Task goal:
Exactly as written, transcribe each line of the listing.

Records for this task:
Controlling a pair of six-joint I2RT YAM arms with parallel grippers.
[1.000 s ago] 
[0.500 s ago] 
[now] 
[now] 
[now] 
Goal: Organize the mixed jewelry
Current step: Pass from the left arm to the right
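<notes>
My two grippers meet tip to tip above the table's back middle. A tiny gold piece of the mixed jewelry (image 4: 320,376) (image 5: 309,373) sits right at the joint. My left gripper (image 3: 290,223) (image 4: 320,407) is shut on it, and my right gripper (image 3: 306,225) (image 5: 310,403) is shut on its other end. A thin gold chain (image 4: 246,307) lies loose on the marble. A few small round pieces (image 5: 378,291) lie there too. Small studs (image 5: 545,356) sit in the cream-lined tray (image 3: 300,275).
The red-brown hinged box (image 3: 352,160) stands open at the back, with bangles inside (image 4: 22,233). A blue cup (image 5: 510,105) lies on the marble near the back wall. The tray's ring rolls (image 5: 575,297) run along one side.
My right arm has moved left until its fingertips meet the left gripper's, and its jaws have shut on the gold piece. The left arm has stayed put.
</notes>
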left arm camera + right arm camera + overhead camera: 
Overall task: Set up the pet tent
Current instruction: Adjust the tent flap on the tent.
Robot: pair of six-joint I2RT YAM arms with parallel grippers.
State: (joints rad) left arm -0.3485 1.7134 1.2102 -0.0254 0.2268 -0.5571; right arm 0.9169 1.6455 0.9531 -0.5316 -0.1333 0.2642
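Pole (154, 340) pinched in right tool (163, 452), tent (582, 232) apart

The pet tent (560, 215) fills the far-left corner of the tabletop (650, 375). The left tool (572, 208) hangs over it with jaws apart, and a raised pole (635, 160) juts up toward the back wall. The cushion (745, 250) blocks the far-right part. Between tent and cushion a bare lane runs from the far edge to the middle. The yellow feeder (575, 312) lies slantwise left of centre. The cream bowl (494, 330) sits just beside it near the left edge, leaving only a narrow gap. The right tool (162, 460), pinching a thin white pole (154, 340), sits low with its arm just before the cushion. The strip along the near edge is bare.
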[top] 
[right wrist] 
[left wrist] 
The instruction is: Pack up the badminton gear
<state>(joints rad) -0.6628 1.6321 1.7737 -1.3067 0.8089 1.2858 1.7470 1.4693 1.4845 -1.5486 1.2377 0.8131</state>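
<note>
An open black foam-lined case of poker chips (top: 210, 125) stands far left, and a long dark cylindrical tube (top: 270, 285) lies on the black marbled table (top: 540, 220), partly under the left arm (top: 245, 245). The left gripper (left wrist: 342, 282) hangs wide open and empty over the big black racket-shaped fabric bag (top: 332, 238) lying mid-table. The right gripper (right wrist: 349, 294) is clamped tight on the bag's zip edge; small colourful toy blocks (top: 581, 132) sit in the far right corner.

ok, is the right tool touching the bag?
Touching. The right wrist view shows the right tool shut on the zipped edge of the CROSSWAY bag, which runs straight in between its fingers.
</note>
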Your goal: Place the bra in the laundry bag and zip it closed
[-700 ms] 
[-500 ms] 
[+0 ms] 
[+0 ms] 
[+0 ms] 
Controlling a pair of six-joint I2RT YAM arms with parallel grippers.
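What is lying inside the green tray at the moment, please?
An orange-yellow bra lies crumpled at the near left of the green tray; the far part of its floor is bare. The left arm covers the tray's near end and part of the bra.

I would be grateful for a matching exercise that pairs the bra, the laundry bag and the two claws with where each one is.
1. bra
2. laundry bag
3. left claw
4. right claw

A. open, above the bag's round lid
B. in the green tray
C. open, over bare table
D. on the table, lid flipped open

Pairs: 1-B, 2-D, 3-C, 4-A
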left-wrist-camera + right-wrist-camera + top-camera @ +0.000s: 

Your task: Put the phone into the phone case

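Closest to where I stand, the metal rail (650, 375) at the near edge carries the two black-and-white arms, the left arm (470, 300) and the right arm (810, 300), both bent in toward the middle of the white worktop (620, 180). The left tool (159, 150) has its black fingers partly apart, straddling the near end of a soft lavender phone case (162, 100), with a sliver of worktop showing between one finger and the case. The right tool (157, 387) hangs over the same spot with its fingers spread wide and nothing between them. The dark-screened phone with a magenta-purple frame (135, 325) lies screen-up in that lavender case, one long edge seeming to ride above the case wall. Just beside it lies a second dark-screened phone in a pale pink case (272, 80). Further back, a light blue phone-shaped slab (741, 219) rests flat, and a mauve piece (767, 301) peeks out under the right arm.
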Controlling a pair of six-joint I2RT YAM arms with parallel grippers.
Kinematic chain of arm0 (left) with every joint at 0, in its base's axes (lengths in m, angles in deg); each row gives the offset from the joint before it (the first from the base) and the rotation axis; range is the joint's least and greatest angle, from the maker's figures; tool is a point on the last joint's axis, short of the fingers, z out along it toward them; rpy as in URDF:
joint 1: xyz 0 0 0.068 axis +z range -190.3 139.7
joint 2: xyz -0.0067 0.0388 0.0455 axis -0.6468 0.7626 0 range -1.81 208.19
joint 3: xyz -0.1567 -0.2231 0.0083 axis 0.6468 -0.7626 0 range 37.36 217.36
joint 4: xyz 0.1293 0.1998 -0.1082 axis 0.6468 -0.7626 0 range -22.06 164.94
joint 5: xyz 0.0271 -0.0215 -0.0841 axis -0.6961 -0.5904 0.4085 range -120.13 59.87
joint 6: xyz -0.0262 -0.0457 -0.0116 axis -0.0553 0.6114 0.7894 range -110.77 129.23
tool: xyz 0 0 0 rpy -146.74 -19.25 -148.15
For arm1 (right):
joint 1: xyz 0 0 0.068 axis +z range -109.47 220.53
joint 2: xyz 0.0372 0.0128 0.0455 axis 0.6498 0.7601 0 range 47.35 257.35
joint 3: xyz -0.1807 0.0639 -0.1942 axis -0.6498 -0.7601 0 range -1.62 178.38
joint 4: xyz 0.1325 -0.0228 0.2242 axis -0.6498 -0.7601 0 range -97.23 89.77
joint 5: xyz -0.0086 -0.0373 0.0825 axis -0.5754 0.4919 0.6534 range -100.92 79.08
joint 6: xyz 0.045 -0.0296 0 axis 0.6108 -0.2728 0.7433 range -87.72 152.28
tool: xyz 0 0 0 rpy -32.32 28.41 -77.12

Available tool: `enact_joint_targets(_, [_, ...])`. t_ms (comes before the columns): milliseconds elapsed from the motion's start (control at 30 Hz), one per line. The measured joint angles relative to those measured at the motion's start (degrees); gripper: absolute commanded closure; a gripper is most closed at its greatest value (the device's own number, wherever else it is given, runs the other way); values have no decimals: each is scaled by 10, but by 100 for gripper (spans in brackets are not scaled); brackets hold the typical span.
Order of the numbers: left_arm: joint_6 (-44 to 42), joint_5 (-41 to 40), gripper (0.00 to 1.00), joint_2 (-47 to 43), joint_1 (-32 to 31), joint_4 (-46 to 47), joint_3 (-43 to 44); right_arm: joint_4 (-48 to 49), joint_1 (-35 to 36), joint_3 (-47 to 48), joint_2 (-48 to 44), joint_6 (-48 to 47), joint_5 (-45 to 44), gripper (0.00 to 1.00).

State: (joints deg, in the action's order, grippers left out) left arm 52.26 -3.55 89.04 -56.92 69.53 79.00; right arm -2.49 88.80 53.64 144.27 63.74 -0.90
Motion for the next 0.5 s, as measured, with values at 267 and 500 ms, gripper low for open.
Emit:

Result for this task:
Controlling a pair of six-joint I2RT YAM arms with parallel grippers.
[1.000 s ago] 
[0.500 s ago] 
[now] 
[now] 
[now] 
Goal: Organize the mixed jewelry
Current step: Pass from the left arm to the right
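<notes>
My two grippers meet tip to tip above the table's back middle. A tiny gold piece of the mixed jewelry (image 4: 320,376) (image 5: 309,373) sits right at the joint. My left gripper (image 3: 290,223) (image 4: 320,407) is shut on it, and my right gripper (image 3: 306,225) (image 5: 310,403) is shut on its other end. A thin gold chain (image 4: 246,307) lies loose on the marble. A few small round pieces (image 5: 378,291) lie there too. Small studs (image 5: 545,356) sit in the cream-lined tray (image 3: 300,275).
The red-brown hinged box (image 3: 352,160) stands open at the back, with bangles inside (image 4: 22,233). A blue cup (image 5: 510,105) lies on the marble near the back wall. The tray's ring rolls (image 5: 575,297) run along one side.
My right arm has moved left until its fingertips meet the left gripper's, and its jaws have shut on the gold piece. The left arm has stayed put.
</notes>
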left arm camera + right arm camera + overhead camera: 
Overall task: Set up the pet tent
Current instruction: Adjust the tent flap on the tent.
Robot: pair of six-joint I2RT YAM arms with parallel grippers.
State: (joints rad) left arm -0.3485 1.7134 1.2102 -0.0254 0.2268 -0.5571; right arm 0.9169 1.6455 0.9531 -0.5316 -0.1333 0.2642
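Pole (154, 340) pinched in right tool (163, 452), tent (582, 232) apart

The pet tent (560, 215) fills the far-left corner of the tabletop (650, 375). The left tool (572, 208) hangs over it with jaws apart, and a raised pole (635, 160) juts up toward the back wall. The cushion (745, 250) blocks the far-right part. Between tent and cushion a bare lane runs from the far edge to the middle. The yellow feeder (575, 312) lies slantwise left of centre. The cream bowl (494, 330) sits just beside it near the left edge, leaving only a narrow gap. The right tool (162, 460), pinching a thin white pole (154, 340), sits low with its arm just before the cushion. The strip along the near edge is bare.
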[top] 
[right wrist] 
[left wrist] 
The instruction is: Pack up the badminton gear
<state>(joints rad) -0.6628 1.6321 1.7737 -1.3067 0.8089 1.2858 1.7470 1.4693 1.4845 -1.5486 1.2377 0.8131</state>
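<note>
An open black foam-lined case of poker chips (top: 210, 125) stands far left, and a long dark cylindrical tube (top: 270, 285) lies on the black marbled table (top: 540, 220), partly under the left arm (top: 245, 245). The left gripper (left wrist: 342, 282) hangs wide open and empty over the big black racket-shaped fabric bag (top: 332, 238) lying mid-table. The right gripper (right wrist: 349, 294) is clamped tight on the bag's zip edge; small colourful toy blocks (top: 581, 132) sit in the far right corner.

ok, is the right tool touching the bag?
Touching. The right wrist view shows the right tool shut on the zipped edge of the CROSSWAY bag, which runs straight in between its fingers.
</note>
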Your goal: Place the bra in the laundry bag and zip it closed
[-700 ms] 
[-500 ms] 
[+0 ms] 
[+0 ms] 
[+0 ms] 
Controlling a pair of six-joint I2RT YAM arms with parallel grippers.
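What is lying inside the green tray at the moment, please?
An orange-yellow bra lies crumpled at the near left of the green tray; the far part of its floor is bare. The left arm covers the tray's near end and part of the bra.

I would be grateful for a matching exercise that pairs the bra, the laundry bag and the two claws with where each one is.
1. bra
2. laundry bag
3. left claw
4. right claw

A. open, above the bag's round lid
B. in the green tray
C. open, over bare table
D. on the table, lid flipped open

Pairs: 1-B, 2-D, 3-C, 4-A
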left-wrist-camera + right-wrist-camera + top-camera @ +0.000s: 

Your task: Put the phone into the phone case

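Closest to where I stand, the metal rail (650, 375) at the near edge carries the two black-and-white arms, the left arm (470, 300) and the right arm (810, 300), both bent in toward the middle of the white worktop (620, 180). The left tool (159, 150) has its black fingers partly apart, straddling the near end of a soft lavender phone case (162, 100), with a sliver of worktop showing between one finger and the case. The right tool (157, 387) hangs over the same spot with its fingers spread wide and nothing between them. The dark-screened phone with a magenta-purple frame (135, 325) lies screen-up in that lavender case, one long edge seeming to ride above the case wall. Just beside it lies a second dark-screened phone in a pale pink case (272, 80). Further back, a light blue phone-shaped slab (741, 219) rests flat, and a mauve piece (767, 301) peeks out under the right arm.
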Controlling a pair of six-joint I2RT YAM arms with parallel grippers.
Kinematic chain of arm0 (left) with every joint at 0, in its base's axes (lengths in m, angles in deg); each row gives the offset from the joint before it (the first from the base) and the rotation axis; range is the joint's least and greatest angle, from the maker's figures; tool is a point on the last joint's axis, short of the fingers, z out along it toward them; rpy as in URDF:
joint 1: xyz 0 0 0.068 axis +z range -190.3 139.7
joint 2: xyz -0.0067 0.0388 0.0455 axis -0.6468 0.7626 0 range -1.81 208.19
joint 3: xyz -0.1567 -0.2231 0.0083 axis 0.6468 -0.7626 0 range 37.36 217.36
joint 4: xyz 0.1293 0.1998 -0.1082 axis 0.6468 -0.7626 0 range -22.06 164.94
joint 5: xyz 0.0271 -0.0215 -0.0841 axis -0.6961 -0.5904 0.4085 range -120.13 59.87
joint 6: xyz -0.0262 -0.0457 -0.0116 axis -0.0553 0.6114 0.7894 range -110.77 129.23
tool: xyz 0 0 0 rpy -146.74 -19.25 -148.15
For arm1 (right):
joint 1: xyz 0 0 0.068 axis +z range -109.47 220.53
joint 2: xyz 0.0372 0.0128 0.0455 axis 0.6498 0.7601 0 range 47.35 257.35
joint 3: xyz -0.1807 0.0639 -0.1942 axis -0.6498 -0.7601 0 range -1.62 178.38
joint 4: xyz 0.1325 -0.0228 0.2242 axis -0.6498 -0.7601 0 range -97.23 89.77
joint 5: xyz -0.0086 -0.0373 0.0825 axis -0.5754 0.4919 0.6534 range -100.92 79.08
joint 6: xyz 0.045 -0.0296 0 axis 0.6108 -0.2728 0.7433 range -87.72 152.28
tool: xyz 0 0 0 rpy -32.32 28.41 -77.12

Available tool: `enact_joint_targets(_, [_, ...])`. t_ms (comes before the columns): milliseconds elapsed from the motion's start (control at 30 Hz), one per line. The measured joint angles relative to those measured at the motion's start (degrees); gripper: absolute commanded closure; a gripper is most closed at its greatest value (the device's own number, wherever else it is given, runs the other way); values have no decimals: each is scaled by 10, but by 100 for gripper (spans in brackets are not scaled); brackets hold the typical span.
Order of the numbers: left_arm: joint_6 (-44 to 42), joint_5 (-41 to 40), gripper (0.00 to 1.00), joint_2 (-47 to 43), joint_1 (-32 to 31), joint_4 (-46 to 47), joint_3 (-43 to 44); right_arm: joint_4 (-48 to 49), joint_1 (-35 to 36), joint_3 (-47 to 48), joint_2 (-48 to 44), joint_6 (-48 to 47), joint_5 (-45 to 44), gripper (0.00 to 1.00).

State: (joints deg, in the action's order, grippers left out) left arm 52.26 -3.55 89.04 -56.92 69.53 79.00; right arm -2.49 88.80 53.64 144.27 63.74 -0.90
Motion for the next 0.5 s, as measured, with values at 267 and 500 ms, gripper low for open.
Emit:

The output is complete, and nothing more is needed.